Client story Global Nonprofit Research Institute Addresses Cloud Security Gaps
By Insight Editor / 9 Oct 2018 / Topics: Microsoft Azure Data protection Networking Storage
Facts at a glance
Client industry
Research, development and technical services
Insight provided:
- Comprehensive current state assessment of hybrid cloud environment, policies and processes
- Microsoft Azure implementation, resource evaluation and education
- Security strategy roadmap development aligning to NIST framework
- Lead coordination with Microsoft to address challenges
- Best practices for risk reduction, compliance, data protection and storage
- Security specifications development for Azure containers as predefined controls to provide security assurance when building new applications
Insight services:
- Threat assessment
- Cloud policy review
- Security strategy and roadmap
- Education and training
Outcomes:
Download the client story
- NIST 800:53 compliance-ready environment
- Advanced visibility, threat detection and prevention
- Properly configured and used Microsoft Azure resources
- Customized settings, processes and policies that enhance security, reduce risk and improve manageability
- Security segmentation and defined security index to help benchmark and minimize audits
- Consistency across configurations and systems for easier scaling
- Better data protection and user awareness
- Resolved 80+ configuration issues
- Secured 10+ servers previously at high risk
- Security strategy roadmap with major 5 milestones
The client
The client is a U.S. nonprofit research institute that services the public and private sectors. A massive pool of data from wide-ranging sources and industries enables them to deliver evidence-based recommendations to help solve pressing issues. The client operates in more than 75 countries worldwide.
The challenge: Improve data protection and security policies for cloud using existing provider resources to maintain compliance standards
The client had recently migrated to the cloud to control costs and improve scalability. But, the move also exposed shortcomings in their legacy data management practices. New cloud environment processes were deficient, ignoring key attributes and creating weak points in their infrastructure.
Primarily, the client wanted to evaluate their policies in light of various cybersecurity frameworks and maintain regulatory compliance. They needed tactical and strategic guidance for both, adhering to voluntary guidelines and maintaining compliance with the Health Insurance Portability and Accountability Act (HIPAA), General Data Protection Regulation (GDPR) and California Consumer Privacy Act (CCPA). Monitoring and securing their multicloud environment while making the most of their Microsoft® Azure® and cloud solution investments was paramount to their success.
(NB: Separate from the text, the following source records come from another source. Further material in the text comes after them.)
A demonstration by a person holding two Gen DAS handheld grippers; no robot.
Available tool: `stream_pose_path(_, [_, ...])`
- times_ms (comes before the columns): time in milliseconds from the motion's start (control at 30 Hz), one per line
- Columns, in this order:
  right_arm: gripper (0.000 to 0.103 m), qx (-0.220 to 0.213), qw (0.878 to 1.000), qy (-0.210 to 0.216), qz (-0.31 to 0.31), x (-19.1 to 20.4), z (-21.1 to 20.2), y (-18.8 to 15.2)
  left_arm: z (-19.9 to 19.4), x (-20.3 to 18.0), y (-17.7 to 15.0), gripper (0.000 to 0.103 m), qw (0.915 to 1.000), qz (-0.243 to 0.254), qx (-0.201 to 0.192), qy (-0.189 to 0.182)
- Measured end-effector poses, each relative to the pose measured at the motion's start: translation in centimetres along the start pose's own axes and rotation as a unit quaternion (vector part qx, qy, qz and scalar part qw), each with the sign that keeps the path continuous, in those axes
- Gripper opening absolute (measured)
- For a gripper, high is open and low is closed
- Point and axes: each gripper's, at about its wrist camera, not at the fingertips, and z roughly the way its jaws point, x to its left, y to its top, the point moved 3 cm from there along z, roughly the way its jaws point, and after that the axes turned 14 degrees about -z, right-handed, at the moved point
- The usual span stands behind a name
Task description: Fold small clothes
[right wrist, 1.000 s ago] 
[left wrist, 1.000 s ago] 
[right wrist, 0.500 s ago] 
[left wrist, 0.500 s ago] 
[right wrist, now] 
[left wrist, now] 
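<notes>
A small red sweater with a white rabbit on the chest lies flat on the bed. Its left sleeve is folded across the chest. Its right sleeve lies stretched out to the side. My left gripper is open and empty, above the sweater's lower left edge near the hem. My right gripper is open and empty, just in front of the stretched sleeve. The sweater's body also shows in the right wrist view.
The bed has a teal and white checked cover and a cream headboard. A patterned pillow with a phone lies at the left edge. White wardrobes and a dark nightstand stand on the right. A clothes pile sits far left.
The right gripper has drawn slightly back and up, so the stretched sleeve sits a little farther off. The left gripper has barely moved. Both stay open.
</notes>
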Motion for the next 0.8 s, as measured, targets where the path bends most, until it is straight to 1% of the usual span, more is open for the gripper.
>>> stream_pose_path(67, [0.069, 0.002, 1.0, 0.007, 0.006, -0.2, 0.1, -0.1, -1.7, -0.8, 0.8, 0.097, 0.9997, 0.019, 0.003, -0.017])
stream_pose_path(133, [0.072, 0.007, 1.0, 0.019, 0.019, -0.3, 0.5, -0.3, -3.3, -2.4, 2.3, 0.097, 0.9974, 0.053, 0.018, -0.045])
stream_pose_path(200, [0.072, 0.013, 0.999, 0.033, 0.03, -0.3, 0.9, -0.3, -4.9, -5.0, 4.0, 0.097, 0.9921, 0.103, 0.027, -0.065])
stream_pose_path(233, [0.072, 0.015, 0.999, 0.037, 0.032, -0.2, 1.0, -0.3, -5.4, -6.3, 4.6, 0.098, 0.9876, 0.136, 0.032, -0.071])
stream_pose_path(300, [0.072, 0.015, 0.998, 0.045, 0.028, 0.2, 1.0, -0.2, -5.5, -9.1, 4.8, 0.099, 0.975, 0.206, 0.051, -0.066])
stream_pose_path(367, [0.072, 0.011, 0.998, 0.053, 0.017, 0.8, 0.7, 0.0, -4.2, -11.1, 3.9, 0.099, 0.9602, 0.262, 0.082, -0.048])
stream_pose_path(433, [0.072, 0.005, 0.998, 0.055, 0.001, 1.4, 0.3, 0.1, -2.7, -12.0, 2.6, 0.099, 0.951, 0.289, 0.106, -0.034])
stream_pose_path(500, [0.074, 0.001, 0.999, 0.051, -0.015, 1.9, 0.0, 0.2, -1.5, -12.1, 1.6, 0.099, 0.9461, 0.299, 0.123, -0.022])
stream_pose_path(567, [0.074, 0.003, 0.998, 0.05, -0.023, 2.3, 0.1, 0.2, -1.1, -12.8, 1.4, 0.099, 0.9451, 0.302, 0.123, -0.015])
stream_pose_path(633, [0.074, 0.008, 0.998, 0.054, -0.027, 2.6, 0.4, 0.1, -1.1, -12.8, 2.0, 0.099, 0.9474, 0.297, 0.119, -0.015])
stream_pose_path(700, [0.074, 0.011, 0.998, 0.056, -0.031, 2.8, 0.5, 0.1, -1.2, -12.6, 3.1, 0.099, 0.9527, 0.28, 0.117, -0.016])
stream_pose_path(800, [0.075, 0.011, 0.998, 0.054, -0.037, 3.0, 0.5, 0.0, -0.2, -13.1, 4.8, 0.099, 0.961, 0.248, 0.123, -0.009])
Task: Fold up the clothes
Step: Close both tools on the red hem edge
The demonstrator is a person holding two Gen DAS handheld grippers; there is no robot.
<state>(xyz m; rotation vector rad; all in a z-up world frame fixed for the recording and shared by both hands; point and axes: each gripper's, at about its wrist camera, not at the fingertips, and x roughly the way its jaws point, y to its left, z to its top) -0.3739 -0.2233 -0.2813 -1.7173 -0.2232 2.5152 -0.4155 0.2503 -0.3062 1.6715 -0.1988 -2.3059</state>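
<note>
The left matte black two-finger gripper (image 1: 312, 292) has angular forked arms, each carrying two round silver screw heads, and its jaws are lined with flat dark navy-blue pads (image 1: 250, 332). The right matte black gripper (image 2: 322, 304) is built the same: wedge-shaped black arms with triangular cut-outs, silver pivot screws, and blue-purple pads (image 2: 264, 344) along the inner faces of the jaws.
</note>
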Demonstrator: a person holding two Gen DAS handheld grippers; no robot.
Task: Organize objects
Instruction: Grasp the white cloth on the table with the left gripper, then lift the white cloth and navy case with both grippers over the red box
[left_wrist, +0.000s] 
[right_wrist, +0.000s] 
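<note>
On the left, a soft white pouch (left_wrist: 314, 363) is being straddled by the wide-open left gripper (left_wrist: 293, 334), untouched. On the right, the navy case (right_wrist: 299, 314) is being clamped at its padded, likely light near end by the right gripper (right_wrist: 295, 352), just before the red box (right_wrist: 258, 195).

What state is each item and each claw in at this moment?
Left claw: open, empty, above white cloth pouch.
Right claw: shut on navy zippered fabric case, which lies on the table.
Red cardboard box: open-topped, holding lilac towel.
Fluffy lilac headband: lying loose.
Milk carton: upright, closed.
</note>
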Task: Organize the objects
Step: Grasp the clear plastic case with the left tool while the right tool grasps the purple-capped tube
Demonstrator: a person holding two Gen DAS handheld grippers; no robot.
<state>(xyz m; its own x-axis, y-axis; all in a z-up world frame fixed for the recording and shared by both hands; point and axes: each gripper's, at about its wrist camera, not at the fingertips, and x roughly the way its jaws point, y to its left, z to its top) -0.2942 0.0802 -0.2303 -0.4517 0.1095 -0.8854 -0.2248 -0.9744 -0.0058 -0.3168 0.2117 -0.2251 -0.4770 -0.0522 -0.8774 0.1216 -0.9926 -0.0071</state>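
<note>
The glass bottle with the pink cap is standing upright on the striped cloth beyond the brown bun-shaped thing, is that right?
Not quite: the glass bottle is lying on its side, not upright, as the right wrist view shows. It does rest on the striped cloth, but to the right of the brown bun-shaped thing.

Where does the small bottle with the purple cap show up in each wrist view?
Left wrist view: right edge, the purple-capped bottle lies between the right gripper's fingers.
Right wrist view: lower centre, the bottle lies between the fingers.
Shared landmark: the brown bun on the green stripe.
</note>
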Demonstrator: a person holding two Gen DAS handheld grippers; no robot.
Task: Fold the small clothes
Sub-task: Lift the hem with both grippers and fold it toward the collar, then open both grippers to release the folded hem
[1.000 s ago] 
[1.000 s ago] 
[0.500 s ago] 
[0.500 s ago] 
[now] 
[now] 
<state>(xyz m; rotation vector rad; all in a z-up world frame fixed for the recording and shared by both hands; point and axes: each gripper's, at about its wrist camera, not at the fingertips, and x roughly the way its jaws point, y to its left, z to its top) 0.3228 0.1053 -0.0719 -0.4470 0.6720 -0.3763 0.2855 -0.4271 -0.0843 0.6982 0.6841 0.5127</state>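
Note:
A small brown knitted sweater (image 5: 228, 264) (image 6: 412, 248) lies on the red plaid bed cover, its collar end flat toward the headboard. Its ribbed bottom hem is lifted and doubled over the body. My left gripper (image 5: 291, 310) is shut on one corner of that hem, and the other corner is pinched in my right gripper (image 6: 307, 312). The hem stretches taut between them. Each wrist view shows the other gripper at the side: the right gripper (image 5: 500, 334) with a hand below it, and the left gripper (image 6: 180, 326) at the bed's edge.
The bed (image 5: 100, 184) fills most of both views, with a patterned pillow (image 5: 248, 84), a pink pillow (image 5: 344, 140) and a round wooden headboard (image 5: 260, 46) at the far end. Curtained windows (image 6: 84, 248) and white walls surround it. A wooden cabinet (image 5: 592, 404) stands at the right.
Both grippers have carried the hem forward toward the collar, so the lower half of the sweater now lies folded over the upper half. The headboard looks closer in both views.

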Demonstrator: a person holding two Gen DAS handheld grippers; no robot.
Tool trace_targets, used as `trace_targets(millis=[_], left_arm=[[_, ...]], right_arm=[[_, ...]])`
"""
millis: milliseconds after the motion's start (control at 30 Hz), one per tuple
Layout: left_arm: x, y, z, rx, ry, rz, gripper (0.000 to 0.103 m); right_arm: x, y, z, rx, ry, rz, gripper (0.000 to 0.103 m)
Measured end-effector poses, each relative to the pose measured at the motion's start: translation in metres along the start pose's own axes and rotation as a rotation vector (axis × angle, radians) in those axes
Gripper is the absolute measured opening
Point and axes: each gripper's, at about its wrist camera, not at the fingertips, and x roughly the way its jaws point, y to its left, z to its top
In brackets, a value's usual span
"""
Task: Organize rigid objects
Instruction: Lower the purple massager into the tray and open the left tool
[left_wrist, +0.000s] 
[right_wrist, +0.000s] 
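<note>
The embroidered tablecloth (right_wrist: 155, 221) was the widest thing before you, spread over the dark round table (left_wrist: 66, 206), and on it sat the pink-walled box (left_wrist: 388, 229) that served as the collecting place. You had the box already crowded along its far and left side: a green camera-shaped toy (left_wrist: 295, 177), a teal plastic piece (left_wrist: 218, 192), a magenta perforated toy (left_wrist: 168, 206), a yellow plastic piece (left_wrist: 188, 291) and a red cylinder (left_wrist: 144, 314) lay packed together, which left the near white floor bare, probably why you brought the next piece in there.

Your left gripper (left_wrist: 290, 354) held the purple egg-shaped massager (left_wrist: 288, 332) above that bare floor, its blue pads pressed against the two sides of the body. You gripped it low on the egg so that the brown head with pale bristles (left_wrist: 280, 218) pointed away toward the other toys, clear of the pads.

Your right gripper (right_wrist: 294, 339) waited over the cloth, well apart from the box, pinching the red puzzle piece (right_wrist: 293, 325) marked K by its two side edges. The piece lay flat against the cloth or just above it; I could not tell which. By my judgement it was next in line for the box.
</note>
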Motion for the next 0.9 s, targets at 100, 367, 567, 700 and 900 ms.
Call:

The solution: An implementation roadmap and strategy that encompassed people, process and technology to optimally manage their cloud environment and mitigate risk
The team from Insight began with a thorough assessment of existing processes, network architecture and organizational goals. The review uncovered shelfware, shadow IT instances and undetected potential security compromises of the cloud infrastructure. As the client is a custodian of a vast supply of data, we also took a look at their organizational risk posture and provided critical support, education and awareness.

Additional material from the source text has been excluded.